- Nicolas Cage said he took "crummy" roles after he "over-invested in real estate" and lost money.
- "It wasn't because I spent $80 on an octopus," he said of his $6 million debt on "60 Minutes."
Nicolas Cage has said he took "crummy" movie roles to pay off $6 million in debt after he "overinvested in real estate" before the market crashed in the late 2000s.
Speaking on CBS' "60 Minutes," the Academy Award-winning actor spoke about how he got himself in — and then out of — millions of dollars of debt over the last decade.
The "Renfield" star said that it was properties, which include castles in Germany and England, as well as a mansion in New Orleans and a private island in the Bahamas, not eccentric purchases such as dinosaur skulls and a pet octopus, that racked up his hefty debts.

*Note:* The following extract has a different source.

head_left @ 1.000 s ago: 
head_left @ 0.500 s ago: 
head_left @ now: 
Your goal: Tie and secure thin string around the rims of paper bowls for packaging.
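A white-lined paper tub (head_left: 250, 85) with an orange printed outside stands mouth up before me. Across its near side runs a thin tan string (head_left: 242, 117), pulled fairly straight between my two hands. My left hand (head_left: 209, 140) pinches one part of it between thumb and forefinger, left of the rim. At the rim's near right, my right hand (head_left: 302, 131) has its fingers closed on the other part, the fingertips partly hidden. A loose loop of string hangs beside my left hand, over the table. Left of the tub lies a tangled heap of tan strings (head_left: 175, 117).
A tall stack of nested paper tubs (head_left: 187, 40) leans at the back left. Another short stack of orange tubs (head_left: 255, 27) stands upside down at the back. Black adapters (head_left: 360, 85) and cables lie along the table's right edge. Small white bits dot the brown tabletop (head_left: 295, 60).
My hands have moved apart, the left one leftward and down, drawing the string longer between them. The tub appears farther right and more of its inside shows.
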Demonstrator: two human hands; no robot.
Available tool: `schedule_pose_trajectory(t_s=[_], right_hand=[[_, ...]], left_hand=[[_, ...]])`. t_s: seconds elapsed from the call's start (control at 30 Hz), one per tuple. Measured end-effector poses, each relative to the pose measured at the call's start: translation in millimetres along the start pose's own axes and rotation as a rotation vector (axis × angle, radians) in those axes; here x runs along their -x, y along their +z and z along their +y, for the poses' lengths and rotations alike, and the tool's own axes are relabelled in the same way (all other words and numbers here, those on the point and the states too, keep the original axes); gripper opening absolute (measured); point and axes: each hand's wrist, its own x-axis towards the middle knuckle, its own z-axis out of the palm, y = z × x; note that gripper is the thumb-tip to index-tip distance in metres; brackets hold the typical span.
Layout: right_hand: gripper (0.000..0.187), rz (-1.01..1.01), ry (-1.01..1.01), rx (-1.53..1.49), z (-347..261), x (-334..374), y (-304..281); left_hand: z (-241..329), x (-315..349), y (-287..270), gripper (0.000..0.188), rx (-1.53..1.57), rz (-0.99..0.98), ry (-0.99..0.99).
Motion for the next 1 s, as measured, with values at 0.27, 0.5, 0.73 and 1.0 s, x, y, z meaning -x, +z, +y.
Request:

"I was overinvested in real estate. It wasn't because I spent $80 on an octopus. The real-estate market crashed, and I couldn't get out in time," he said.
"I paid them all back, but it was about $6 million. I never filed for bankruptcy."

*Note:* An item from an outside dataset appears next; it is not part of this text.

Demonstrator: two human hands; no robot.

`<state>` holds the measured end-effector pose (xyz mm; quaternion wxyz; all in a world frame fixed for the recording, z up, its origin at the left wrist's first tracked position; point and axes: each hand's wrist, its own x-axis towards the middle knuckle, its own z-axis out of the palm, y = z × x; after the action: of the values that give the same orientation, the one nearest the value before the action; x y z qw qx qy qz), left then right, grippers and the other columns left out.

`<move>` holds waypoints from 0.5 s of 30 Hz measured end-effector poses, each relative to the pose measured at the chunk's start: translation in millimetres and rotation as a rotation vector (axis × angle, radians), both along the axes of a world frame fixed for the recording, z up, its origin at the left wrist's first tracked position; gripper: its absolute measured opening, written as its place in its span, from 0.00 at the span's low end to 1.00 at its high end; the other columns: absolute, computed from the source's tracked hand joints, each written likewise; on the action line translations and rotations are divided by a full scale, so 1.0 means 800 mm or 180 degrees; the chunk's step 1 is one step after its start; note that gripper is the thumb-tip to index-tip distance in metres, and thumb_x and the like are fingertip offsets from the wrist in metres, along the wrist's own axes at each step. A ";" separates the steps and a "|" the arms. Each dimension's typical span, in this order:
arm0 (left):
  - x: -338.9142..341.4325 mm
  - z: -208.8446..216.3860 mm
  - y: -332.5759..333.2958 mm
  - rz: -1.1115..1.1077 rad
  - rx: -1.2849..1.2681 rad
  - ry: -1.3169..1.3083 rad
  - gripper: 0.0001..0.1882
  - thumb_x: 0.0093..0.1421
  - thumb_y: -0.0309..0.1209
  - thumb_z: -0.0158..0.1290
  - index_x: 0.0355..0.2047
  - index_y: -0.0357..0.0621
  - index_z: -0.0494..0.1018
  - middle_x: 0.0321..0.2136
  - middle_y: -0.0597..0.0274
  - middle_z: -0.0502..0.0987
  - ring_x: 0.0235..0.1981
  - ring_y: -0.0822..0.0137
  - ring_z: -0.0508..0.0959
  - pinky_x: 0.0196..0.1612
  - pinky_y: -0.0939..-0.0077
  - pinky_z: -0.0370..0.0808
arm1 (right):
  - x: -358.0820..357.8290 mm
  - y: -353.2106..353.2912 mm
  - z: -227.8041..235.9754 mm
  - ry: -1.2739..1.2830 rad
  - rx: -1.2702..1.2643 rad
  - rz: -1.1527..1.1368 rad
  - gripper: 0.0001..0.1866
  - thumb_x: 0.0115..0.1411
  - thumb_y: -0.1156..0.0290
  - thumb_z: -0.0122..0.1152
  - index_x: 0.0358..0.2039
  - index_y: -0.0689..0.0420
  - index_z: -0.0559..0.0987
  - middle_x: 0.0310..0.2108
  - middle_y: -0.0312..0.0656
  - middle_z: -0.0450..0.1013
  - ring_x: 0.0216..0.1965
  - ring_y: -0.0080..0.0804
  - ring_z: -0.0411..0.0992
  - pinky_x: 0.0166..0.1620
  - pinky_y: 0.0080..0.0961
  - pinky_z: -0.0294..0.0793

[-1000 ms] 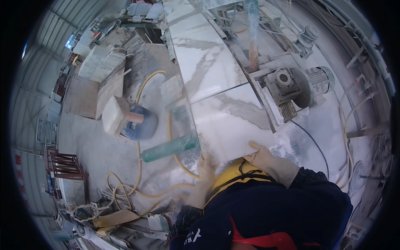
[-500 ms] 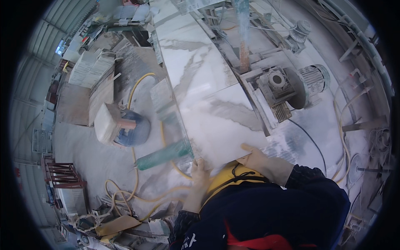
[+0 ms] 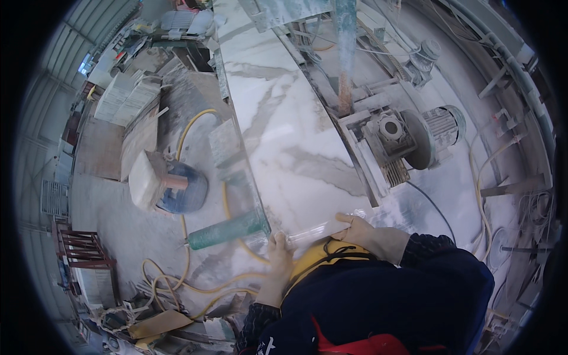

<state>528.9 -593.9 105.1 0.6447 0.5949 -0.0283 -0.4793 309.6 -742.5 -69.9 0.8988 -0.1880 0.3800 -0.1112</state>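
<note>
Both hands on the near edge of the white veined marble slab [image 3: 284,136]. Left hand [image 3: 278,251] at the near-left corner, fingers curled over the edge; right hand [image 3: 355,228] further right along the same edge, fingers closed over what looks like a clear film or strip on it — exact grip hard to tell through blur. Slab lies on the saw worktop [image 3: 455,177], running away from the hands.

Change over the last second: slab and machine sit larger and more central, hands in the same spots on the edge. Reads as head/body shifting in, not the slab moving much. My take: work stays at that near edge, contact unchanged.

Beyond the right hand: motor and blade housing [image 3: 414,133] at the slab's right side. Left of the left hand: green cylinder [image 3: 228,231] jutting off the corner, yellow hose [image 3: 189,260] on the floor, blue drum [image 3: 180,186] past it.
</note>
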 end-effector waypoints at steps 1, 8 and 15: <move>-0.001 0.003 -0.001 0.0086 0.0275 0.0049 0.15 0.70 0.39 0.50 0.51 0.47 0.68 0.38 0.67 0.73 0.38 0.70 0.76 0.42 0.69 0.79 | 0.000 -0.004 -0.003 -0.0041 0.0065 -0.0023 0.27 0.64 0.60 0.61 0.60 0.59 0.71 0.55 0.49 0.75 0.55 0.38 0.74 0.62 0.29 0.69; -0.004 0.005 -0.001 0.0391 0.0285 -0.0022 0.19 0.67 0.44 0.54 0.54 0.52 0.70 0.42 0.66 0.73 0.46 0.70 0.73 0.45 0.65 0.75 | 0.003 -0.016 -0.002 -0.0222 -0.0593 0.0004 0.23 0.69 0.59 0.56 0.59 0.58 0.71 0.55 0.48 0.74 0.56 0.38 0.73 0.63 0.29 0.68; -0.033 -0.059 0.160 0.1376 0.0026 0.0789 0.23 0.69 0.41 0.54 0.61 0.49 0.68 0.50 0.53 0.77 0.46 0.60 0.79 0.51 0.67 0.77 | -0.014 -0.035 0.133 -0.0507 0.0937 0.0763 0.26 0.72 0.62 0.51 0.64 0.66 0.64 0.64 0.53 0.65 0.64 0.47 0.65 0.68 0.41 0.63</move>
<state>502.5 -465.6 58.1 0.7284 0.5263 0.1808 -0.3997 298.3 -770.2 36.7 0.9506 -0.0891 0.2948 0.0389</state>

"That had to be a dark period for you," CBS' Sharyn Alfonsi said.
"It was dark, sure," the "Moonstruck" actor responded, adding that "work was always my guardian angel" and taking on three to four movies a year helped him get through the period and pay off the debts.
Speaking on the movies he made during that time, many of which were released direct-to-video, he said: "Even if the movie ultimately is crummy, they know I'm not phoning it in, that I care every time."
"But there are those folks that are probably thinking that the only good acting that I can do is the acting that I chose to do by design, which was more operatic and, you know, larger-than-life and so-called 'Cage rage,' and all that. But you're not going to get that every time. "
The "Leaving Las Vegas" actor previously told The New York Times in 2019 that money was a motivator in the projects he was choosing.
"I can't go into specifics or percentages or ratios, but yeah, money is a factor. I'm going to be completely direct about that. There's no reason not to be," Cage said.
"It's no secret that mistakes have been made in my past that I've had to try to correct. Financial mistakes happened with the real-estate implosion that occurred, in which the lion's share of everything I had earned was pretty much eradicated. But one thing I wasn't going to do was file for bankruptcy."